** Opening Supplied material block **

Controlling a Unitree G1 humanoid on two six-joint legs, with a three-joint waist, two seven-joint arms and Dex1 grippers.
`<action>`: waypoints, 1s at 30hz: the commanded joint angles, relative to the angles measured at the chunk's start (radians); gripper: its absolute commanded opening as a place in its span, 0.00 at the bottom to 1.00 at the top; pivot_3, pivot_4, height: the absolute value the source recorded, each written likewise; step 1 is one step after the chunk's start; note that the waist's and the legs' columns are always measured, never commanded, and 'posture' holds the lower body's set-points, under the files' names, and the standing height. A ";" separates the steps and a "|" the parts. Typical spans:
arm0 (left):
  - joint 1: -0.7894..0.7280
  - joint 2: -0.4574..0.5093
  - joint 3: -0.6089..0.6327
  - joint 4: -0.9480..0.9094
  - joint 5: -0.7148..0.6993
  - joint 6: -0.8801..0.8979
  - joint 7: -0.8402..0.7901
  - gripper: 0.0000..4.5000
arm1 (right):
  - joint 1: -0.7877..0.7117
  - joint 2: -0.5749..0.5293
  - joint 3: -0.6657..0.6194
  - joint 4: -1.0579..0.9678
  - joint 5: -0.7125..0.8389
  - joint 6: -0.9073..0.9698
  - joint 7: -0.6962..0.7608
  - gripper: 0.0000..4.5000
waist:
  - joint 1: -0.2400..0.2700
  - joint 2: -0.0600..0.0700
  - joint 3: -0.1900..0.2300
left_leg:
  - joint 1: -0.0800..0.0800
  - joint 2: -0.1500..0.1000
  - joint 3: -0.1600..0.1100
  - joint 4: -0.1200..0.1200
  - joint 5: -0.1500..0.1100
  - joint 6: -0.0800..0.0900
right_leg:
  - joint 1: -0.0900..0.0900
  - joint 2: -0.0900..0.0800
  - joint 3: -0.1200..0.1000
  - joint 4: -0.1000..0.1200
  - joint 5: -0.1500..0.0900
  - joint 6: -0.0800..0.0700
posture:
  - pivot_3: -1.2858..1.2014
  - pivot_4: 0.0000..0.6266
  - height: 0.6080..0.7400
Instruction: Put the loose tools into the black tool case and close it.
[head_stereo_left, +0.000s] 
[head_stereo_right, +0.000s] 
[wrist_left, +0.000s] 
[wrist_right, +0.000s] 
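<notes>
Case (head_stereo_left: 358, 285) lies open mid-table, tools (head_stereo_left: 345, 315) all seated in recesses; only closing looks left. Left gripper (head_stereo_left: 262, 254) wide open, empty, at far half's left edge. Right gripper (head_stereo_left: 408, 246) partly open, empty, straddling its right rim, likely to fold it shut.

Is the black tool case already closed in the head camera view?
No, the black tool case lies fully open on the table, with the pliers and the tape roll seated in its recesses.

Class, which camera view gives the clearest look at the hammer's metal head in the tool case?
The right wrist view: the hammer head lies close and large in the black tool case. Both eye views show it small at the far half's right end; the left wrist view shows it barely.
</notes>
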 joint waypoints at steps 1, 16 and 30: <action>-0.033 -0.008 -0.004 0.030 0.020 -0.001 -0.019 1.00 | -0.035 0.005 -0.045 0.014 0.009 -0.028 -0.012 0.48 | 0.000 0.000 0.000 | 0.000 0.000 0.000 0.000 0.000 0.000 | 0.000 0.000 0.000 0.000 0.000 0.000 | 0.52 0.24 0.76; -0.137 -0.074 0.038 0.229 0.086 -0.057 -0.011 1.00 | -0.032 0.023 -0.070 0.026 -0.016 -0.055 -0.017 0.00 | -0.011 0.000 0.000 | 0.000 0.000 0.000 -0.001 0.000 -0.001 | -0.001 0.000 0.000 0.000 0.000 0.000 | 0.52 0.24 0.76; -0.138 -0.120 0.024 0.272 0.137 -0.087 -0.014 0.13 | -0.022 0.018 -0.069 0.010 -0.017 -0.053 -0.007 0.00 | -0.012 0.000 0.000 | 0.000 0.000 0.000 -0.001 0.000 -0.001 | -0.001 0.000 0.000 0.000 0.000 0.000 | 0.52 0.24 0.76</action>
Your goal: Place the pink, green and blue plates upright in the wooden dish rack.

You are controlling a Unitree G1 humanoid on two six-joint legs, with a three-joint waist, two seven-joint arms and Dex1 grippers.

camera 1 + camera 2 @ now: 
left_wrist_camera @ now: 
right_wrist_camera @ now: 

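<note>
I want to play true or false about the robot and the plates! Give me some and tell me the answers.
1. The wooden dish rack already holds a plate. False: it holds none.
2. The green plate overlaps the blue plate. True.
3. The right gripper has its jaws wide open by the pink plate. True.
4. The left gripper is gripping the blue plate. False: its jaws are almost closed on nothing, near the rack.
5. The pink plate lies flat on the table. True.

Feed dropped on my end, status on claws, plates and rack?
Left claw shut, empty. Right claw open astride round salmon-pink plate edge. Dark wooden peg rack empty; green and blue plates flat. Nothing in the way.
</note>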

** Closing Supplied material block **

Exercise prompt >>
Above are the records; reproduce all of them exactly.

Answer section >>
Controlling a Unitree G1 humanoid on two six-joint legs, with a three-joint waist, two seven-joint arms and Dex1 grippers.
`<action>`: waypoints, 1s at 30hz: the commanded joint angles, relative to the angles measured at the chunk's start (radians); gripper: its absolute commanded opening as a place in its span, 0.00 at the bottom to 1.00 at the top; pivot_3, pivot_4, height: the absolute value the source recorded, each written likewise; step 1 is one step after the chunk's start; note that the waist's and the legs' columns are always measured, never commanded, and 'posture' holds the lower body's set-points, under the files' names, and the standing height. A ";" separates the steps and a "|" the parts. Typical spans:
arm0 (left):
  - joint 1: -0.7894..0.7280
  - joint 2: -0.4574..0.5093
  - joint 3: -0.6089..0.6327
  - joint 4: -0.9480..0.9094
  - joint 5: -0.7148..0.6993
  - joint 6: -0.8801..0.8979
  - joint 7: -0.8402..0.7901
  - gripper: 0.0000..4.5000
arm1 (right):
  - joint 1: -0.7877..0.7117
  - joint 2: -0.5749..0.5293
  - joint 3: -0.6657..0.6194
  - joint 4: -1.0579..0.9678
  - joint 5: -0.7125..0.8389
  - joint 6: -0.9073..0.9698
  - joint 7: -0.6962..0.7608
  - gripper: 0.0000..4.5000
waist:
  - joint 1: -0.2400..0.2700
  - joint 2: -0.0600..0.0700
  - joint 3: -0.1900..0.2300
left_leg:
  - joint 1: -0.0800..0.0800
  - joint 2: -0.1500..0.1000
  - joint 3: -0.1600..0.1100
  - joint 4: -0.1200..0.1200
  - joint 5: -0.1500..0.1100
  - joint 6: -0.0800..0.0900
right_leg:
  - joint 1: -0.0900..0.0900
  - joint 2: -0.0900..0.0800
  - joint 3: -0.1200..0.1000
  - joint 4: -0.1000..0.1200
  - joint 5: -0.1500..0.0900
  - joint 6: -0.0800..0.0700
posture:
  - pivot_3: -1.2858..1.2014
  - pivot_4: 0.0000..0.6266
  - height: 0.6080..0.7400
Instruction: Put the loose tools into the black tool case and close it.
[head_stereo_left, +0.000s] 
[head_stereo_right, +0.000s] 
[wrist_left, +0.000s] 
[wrist_right, +0.000s] 
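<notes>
Case (head_stereo_left: 358, 285) lies open mid-table, tools (head_stereo_left: 345, 315) all seated in recesses; only closing looks left. Left gripper (head_stereo_left: 262, 254) wide open, empty, at far half's left edge. Right gripper (head_stereo_left: 408, 246) partly open, empty, straddling its right rim, likely to fold it shut.

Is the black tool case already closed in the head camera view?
No, the black tool case lies fully open on the table, with the pliers and the tape roll seated in its recesses.

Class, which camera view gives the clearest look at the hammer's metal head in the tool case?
The right wrist view: the hammer head lies close and large in the black tool case. Both eye views show it small at the far half's right end; the left wrist view shows it barely.
</notes>
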 joint waypoints at steps 1, 16 and 30: <action>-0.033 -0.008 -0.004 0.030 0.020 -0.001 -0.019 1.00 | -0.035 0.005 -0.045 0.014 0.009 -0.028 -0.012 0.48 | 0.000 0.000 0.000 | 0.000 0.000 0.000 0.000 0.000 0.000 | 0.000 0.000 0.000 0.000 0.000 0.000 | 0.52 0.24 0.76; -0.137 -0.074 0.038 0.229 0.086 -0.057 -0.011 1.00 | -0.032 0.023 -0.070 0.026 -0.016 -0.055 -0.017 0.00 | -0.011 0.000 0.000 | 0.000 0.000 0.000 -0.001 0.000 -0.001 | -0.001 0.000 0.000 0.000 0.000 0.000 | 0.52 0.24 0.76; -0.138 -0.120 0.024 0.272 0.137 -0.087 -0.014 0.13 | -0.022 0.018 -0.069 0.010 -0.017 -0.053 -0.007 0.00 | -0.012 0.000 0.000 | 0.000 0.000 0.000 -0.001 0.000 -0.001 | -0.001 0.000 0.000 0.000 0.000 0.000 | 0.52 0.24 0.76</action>
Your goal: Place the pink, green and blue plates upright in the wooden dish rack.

You are controlling a Unitree G1 humanoid on two six-joint legs, with a three-joint waist, two seven-joint arms and Dex1 grippers.

camera 1 + camera 2 @ now: 
left_wrist_camera @ now: 
right_wrist_camera @ now: 

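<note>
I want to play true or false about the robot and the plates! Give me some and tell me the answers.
1. The wooden dish rack already holds a plate. False: it holds none.
2. The green plate overlaps the blue plate. True.
3. The right gripper has its jaws wide open by the pink plate. True.
4. The left gripper is gripping the blue plate. False: its jaws are almost closed on nothing, near the rack.
5. The pink plate lies flat on the table. True.

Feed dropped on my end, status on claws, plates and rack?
Left claw shut, empty. Right claw open astride round salmon-pink plate edge. Dark wooden peg rack empty; green and blue plates flat. Nothing in the way.
</note>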

No further output is required here.